In a more recent pilot study, 48 patients with cSSSI were randomized to receive daptomycin in a dose of 10 mg/kg for 4 days. ⁴⁴ The safety profile of daptomycin in this study was similar to that reported in prior studies using lower doses. More recently, a retrospective analysis of 61 patients, 14 of which had cSSSI, treated with daptomycin at a mean dose of 8 mg/kg/day (range, 7–11 mg/kg/day) for a median of 25 days (range, 14–82 days) developed CPK elevation rate similar to that seen in prior clinical trials using lower doses. Three of the 61 subjects (4.9%) developed grade III CPK elevation (>1000 U/L) on day 24–28 of treatment, associated with muscular complaints, all of which resolved after discontinuation of daptomycin. ⁴⁷ It should be noted than in healthy volunteers, daptomycin was well tolerated in doses up to 12 mg/kg/day for 14 days. ²⁶ Therefore, it is recommended that patients who receive daptomycin have CPK determined at least weekly, and the antibiotic stopped in the presence of unexplained muscle pain and CPK increased at least five times upper normal limit or an isolated CPK elevation at least 10 times upper normal limit.

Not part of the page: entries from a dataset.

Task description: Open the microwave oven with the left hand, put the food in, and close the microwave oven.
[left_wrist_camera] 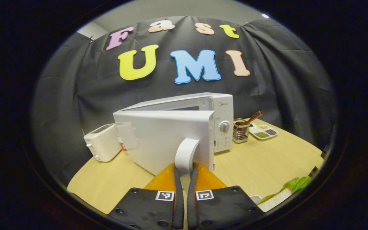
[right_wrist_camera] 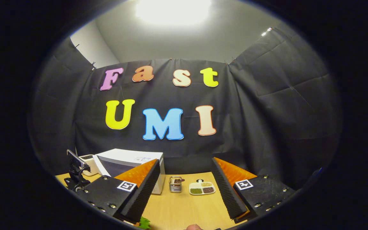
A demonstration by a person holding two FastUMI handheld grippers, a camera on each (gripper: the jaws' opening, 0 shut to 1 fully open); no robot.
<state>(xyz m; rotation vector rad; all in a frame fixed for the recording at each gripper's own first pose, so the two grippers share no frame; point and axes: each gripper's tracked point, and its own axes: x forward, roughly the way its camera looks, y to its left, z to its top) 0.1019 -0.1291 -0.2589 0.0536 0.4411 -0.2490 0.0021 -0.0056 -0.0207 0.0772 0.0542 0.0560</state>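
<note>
Two grippers work around the microwave oven [left_wrist_camera: 200, 110], a white, smooth-sided box with rounded corners that stands on a pale wooden table [left_wrist_camera: 260, 163]. In the left gripper view, the left gripper [left_wrist_camera: 184, 171] has its fingers pinched together on the curved white door handle [left_wrist_camera: 185, 153], a glossy arched strap on the free edge of the microwave door [left_wrist_camera: 164, 140]. The door is a flat matte panel, swung partly away from the oven body so that a gap shows at its top edge. On the oven's control strip, right of the door, sits a round dial [left_wrist_camera: 224, 126].

Left of the microwave oven stands a small white toaster [left_wrist_camera: 102, 142] with soft, rounded edges. Right of the oven is a wire-mesh metal holder [left_wrist_camera: 241, 130] with a brown spoon leaning in it, and beyond that a white divided dish [left_wrist_camera: 263, 131] of green and dark grains. Nearer than the oven, at the right edge of the table, lies the food [left_wrist_camera: 286, 191]: a slice of pale bread with green leaves on it.

In the right gripper view, the right gripper [right_wrist_camera: 184, 191] hangs above the table with its ribbed fingers [right_wrist_camera: 225, 188] spread wide and nothing between them; the oven [right_wrist_camera: 129, 161] sits behind its left finger. Black creased cloth walls the booth behind the oven, under a plain grey ceiling with a bright light.
</note>
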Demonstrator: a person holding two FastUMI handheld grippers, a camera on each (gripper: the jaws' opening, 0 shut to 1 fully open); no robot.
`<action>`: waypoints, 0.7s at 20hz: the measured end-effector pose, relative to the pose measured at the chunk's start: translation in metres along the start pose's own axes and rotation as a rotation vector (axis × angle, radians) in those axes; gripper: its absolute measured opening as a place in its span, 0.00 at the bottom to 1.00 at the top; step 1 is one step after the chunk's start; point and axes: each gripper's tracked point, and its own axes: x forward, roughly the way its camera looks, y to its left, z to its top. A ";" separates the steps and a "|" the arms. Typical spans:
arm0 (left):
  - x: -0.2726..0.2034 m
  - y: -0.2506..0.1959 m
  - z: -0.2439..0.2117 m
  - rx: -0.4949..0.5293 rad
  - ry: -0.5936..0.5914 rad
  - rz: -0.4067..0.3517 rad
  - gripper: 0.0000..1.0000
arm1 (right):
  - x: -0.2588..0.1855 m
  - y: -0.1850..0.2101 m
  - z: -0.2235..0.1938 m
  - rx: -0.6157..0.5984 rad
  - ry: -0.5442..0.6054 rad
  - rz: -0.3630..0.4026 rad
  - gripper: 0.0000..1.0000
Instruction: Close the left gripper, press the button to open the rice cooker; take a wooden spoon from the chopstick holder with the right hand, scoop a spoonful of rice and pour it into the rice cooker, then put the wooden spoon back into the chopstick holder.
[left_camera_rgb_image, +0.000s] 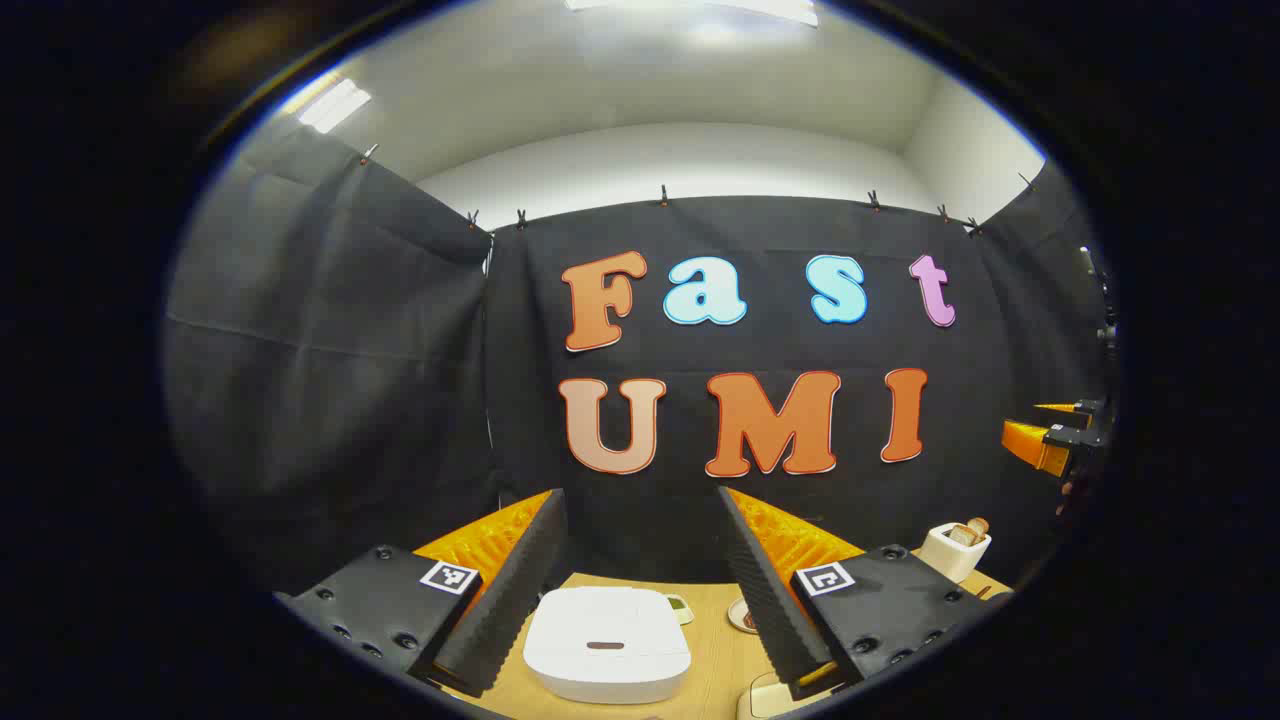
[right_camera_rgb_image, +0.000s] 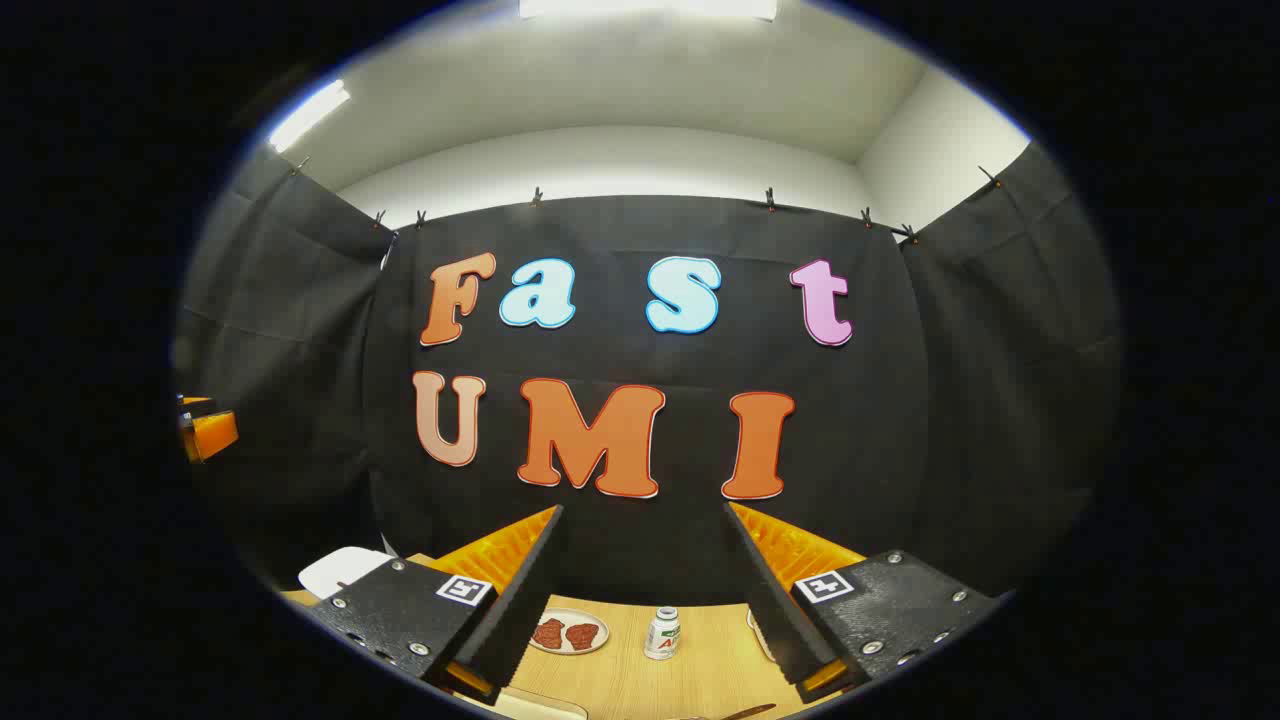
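Hidden behind the right finger in the left gripper view: most of a small plate (left_camera_rgb_image: 741, 616), only a sliver showing. Cut off at the bottom edge there: a pale object (left_camera_rgb_image: 762, 698), too little seen to name. Partly covered in the right gripper view: the cooker (right_camera_rgb_image: 341, 570), just a white corner above the left finger. Cut short at the lower rim too: a pale board (right_camera_rgb_image: 540, 706) and a brown tip (right_camera_rgb_image: 748, 712), hard to make out.

Left tool (left_camera_rgb_image: 640, 515): fingers wide apart, holding nothing, touching nothing, raised above the worktop (left_camera_rgb_image: 715, 660). Right tool (right_camera_rgb_image: 640, 528): likewise spread wide, empty, clear of everything. Also seen far right in the left gripper view, small and blurred, up near the cloth wall.

Cooker (left_camera_rgb_image: 607, 643): white, rounded square, lid down, a dark slot button at the lid's front, sitting on the worktop between the left tool's fingers and below them. Holder (left_camera_rgb_image: 954, 550): white cup at the worktop's right end, wooden handles poking out of the top, spoon not told apart from the rest. Near the cooker's back right corner, a small pale dish (left_camera_rgb_image: 680, 607). Between the right tool's fingers: a plate (right_camera_rgb_image: 569, 632) with two reddish-brown pieces, beside it an upright white bottle (right_camera_rgb_image: 662, 633).
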 end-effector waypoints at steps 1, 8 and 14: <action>-0.002 -0.001 -0.001 -0.002 0.002 -0.004 1.00 | -0.002 0.000 0.001 0.001 -0.003 0.001 0.94; -0.004 -0.009 0.002 -0.003 -0.003 -0.021 1.00 | -0.010 0.009 0.003 0.015 0.001 0.021 0.95; -0.002 -0.013 0.001 0.020 -0.009 -0.028 1.00 | -0.014 0.009 -0.001 0.025 0.001 0.017 0.95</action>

Another symptoms that were reported more frequently in subjects receiving daptomycin at 6 mg/kg/days than in the comparator arm were those related to the peripheral nervous system such as paresthesias, dysesthesias and peripheral neuropathies. These symptoms were mild to moderate in severity and most resolved during treatment. ¹⁷

No significant drug interactions are expected with daptomycin since this drug is not metabolized through the cytochrome P450 system. In patients taking other drugs which are associated with muscle toxicity such as HMG-CoA reductase inhibitors, CPK levels should be monitored more frequently when they are coadministered with daptomycin or these drugs should be momentarily discontinued.